YOUR OBJECTIVE: Would you please write out each entry that follows, exactly as written?

PROVIDED DATA:

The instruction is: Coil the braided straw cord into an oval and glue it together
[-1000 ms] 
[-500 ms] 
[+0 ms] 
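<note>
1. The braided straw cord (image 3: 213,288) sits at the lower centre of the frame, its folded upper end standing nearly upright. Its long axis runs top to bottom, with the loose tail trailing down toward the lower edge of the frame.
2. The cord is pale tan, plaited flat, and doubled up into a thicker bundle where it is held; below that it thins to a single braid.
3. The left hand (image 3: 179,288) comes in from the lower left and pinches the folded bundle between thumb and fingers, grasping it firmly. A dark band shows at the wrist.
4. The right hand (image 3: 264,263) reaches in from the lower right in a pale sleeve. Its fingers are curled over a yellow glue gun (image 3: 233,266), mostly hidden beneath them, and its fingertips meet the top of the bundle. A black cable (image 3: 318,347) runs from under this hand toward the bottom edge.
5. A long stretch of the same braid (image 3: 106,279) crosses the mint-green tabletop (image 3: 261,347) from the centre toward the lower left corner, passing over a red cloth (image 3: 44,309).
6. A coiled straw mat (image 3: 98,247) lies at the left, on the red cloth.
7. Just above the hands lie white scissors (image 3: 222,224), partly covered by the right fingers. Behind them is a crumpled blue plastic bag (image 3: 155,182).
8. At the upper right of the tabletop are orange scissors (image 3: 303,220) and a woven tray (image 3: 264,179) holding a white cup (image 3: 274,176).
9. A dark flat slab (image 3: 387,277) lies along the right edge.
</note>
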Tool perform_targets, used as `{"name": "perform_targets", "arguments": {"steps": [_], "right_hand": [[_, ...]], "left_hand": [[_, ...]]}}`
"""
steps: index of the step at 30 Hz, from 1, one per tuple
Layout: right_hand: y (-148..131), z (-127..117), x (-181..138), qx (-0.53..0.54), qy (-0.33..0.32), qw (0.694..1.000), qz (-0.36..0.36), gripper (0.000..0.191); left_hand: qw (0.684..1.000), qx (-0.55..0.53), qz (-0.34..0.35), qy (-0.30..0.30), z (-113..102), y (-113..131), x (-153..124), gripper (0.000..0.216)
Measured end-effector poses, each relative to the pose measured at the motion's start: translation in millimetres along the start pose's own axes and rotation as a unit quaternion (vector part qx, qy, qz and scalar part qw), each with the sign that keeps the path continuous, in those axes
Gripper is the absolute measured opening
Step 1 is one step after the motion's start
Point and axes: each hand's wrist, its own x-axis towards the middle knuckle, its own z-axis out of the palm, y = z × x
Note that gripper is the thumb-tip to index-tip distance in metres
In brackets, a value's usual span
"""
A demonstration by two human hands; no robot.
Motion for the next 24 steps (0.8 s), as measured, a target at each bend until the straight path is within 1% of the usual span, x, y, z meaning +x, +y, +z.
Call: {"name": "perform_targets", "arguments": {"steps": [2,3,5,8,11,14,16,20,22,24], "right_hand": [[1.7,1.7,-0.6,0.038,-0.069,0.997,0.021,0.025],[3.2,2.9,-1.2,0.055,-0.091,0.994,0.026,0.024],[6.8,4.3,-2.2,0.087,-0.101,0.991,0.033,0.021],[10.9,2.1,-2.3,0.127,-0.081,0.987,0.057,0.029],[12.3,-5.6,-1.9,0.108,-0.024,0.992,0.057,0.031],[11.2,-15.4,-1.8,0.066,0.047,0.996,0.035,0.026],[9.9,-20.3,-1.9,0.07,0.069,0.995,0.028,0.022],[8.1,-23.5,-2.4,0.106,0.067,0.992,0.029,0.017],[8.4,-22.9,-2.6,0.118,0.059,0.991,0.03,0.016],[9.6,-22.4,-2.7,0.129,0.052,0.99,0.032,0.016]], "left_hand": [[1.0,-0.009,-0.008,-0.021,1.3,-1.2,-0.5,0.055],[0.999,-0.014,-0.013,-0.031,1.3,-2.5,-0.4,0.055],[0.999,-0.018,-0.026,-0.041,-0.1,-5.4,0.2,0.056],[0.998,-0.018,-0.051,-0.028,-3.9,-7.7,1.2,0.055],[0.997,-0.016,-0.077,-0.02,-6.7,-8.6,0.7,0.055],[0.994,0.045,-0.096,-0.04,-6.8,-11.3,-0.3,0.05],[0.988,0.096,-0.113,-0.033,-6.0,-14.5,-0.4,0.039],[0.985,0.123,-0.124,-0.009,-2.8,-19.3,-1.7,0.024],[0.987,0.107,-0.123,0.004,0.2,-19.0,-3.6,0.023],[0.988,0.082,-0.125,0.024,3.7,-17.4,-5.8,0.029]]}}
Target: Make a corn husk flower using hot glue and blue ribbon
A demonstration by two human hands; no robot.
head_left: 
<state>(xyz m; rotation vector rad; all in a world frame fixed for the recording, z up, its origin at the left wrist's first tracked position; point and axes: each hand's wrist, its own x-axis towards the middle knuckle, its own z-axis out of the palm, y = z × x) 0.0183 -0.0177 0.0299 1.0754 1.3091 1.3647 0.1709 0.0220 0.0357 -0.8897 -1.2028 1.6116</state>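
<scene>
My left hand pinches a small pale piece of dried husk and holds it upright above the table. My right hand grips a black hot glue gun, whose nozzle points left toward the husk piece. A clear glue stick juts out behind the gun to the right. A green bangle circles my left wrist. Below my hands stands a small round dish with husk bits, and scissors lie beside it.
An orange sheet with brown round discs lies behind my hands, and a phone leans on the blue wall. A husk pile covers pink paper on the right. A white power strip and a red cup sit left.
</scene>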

REPLY:
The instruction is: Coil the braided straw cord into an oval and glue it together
[-1000 ms] 
[-500 ms] 
[+0 ms] 
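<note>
1. The braided straw cord (image 3: 213,288) sits at the lower centre of the frame, its folded upper end standing nearly upright. Its long axis runs top to bottom, with the loose tail trailing down toward the lower edge of the frame.
2. The cord is pale tan, plaited flat, and doubled up into a thicker bundle where it is held; below that it thins to a single braid.
3. The left hand (image 3: 179,288) comes in from the lower left and pinches the folded bundle between thumb and fingers, grasping it firmly. A dark band shows at the wrist.
4. The right hand (image 3: 264,263) reaches in from the lower right in a pale sleeve. Its fingers are curled over a yellow glue gun (image 3: 233,266), mostly hidden beneath them, and its fingertips meet the top of the bundle. A black cable (image 3: 318,347) runs from under this hand toward the bottom edge.
5. A long stretch of the same braid (image 3: 106,279) crosses the mint-green tabletop (image 3: 261,347) from the centre toward the lower left corner, passing over a red cloth (image 3: 44,309).
6. A coiled straw mat (image 3: 98,247) lies at the left, on the red cloth.
7. Just above the hands lie white scissors (image 3: 222,224), partly covered by the right fingers. Behind them is a crumpled blue plastic bag (image 3: 155,182).
8. At the upper right of the tabletop are orange scissors (image 3: 303,220) and a woven tray (image 3: 264,179) holding a white cup (image 3: 274,176).
9. A dark flat slab (image 3: 387,277) lies along the right edge.
</note>
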Tool perform_targets, used as `{"name": "perform_targets", "arguments": {"steps": [_], "right_hand": [[_, ...]], "left_hand": [[_, ...]]}}`
"""
steps: index of the step at 30 Hz, from 1, one per tuple
Layout: right_hand: y (-148..131), z (-127..117), x (-181..138), qx (-0.53..0.54), qy (-0.33..0.32), qw (0.694..1.000), qz (-0.36..0.36), gripper (0.000..0.191); left_hand: qw (0.684..1.000), qx (-0.55..0.53), qz (-0.34..0.35), qy (-0.30..0.30), z (-113..102), y (-113..131), x (-153..124), gripper (0.000..0.216)
Measured end-effector poses, each relative to the pose measured at the motion's start: translation in millimetres along the start pose's own axes and rotation as a unit quaternion (vector part qx, qy, qz and scalar part qw), each with the sign that keeps the path continuous, in those axes
Gripper is the absolute measured opening
Step 1 is one step after the motion's start
Point and axes: each hand's wrist, its own x-axis towards the middle knuckle, its own z-axis out of the palm, y = z × x
Note that gripper is the thumb-tip to index-tip distance in metres
In brackets, a value's usual span
"""
A demonstration by two human hands; no robot.
Motion for the next 24 steps (0.8 s), as measured, a target at each bend until the straight path is within 1% of the usual span, x, y, z meaning +x, +y, +z.
Call: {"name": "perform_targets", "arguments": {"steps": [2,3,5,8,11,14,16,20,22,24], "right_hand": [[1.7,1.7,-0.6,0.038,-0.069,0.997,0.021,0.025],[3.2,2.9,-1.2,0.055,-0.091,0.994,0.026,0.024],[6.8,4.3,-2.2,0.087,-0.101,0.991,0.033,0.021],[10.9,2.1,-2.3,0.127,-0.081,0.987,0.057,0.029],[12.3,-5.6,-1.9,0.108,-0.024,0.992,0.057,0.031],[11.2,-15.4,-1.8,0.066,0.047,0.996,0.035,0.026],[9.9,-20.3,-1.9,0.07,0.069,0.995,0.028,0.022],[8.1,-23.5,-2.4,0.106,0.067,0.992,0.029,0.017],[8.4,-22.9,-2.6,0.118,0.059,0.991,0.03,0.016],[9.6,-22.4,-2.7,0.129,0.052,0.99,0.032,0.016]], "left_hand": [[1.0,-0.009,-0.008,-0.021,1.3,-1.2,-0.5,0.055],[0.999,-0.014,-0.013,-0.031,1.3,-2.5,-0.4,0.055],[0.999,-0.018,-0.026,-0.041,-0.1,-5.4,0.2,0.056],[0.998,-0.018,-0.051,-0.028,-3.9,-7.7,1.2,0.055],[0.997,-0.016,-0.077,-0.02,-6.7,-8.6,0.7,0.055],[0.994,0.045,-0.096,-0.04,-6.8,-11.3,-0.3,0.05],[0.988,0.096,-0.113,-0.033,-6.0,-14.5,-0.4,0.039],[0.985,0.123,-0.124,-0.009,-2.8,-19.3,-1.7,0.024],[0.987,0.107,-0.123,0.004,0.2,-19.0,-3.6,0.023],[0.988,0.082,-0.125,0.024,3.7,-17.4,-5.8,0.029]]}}
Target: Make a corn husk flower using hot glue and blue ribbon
A demonstration by two human hands; no robot.
head_left: 
<state>(xyz m; rotation vector rad; all in a world frame fixed for the recording, z up, its origin at the left wrist's first tracked position; point and axes: each hand's wrist, its own x-axis towards the middle knuckle, its own z-axis out of the palm, y = z × x) 0.0183 -0.0177 0.0299 1.0754 1.3091 1.3647 0.1709 0.0220 0.0357 -0.8897 -1.2028 1.6116</state>
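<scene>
My left hand pinches a small pale piece of dried husk and holds it upright above the table. My right hand grips a black hot glue gun, whose nozzle points left toward the husk piece. A clear glue stick juts out behind the gun to the right. A green bangle circles my left wrist. Below my hands stands a small round dish with husk bits, and scissors lie beside it.
An orange sheet with brown round discs lies behind my hands, and a phone leans on the blue wall. A husk pile covers pink paper on the right. A white power strip and a red cup sit left.
</scene>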

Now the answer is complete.